> [WORK REQUIRED]: For this exercise, print all of the data exactly as given.

> [STORED DATA]:
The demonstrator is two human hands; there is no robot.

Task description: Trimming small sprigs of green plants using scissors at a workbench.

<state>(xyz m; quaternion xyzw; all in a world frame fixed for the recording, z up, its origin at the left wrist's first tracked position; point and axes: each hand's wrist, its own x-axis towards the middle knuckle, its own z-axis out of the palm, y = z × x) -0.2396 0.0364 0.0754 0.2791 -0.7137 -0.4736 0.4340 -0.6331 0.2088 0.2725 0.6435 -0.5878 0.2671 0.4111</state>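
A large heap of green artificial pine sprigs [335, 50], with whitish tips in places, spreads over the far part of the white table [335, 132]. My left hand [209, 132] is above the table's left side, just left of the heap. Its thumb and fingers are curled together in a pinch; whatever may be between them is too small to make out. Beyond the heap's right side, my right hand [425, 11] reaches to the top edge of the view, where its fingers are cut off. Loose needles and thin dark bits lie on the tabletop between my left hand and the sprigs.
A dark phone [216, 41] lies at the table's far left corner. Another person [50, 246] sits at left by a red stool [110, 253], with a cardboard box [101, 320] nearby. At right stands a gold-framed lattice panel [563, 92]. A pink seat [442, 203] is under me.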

> [RESPONSE]:
The demonstrator is two human hands; there is no robot.

Task description: Trimming small sprigs of green plants using scissors at a workbench.

<state>(xyz m; quaternion xyzw; all in a world frame fixed for the recording, z up, its origin at the left wrist's first tracked position; point and axes: each hand's wrist, its own x-axis towards the middle knuckle, its own z-axis out of the palm, y = z × x) -0.2396 0.0364 0.0754 0.2791 -0.7137 -0.4736 0.4340 -0.6331 0.2088 0.2725 0.6435 -0.5878 0.2671 0.4111</state>
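A large heap of green artificial pine sprigs [335, 50], with whitish tips in places, spreads over the far part of the white table [335, 132]. My left hand [209, 132] is above the table's left side, just left of the heap. Its thumb and fingers are curled together in a pinch; whatever may be between them is too small to make out. Beyond the heap's right side, my right hand [425, 11] reaches to the top edge of the view, where its fingers are cut off. Loose needles and thin dark bits lie on the tabletop between my left hand and the sprigs.
A dark phone [216, 41] lies at the table's far left corner. Another person [50, 246] sits at left by a red stool [110, 253], with a cardboard box [101, 320] nearby. At right stands a gold-framed lattice panel [563, 92]. A pink seat [442, 203] is under me.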

This is the complete output.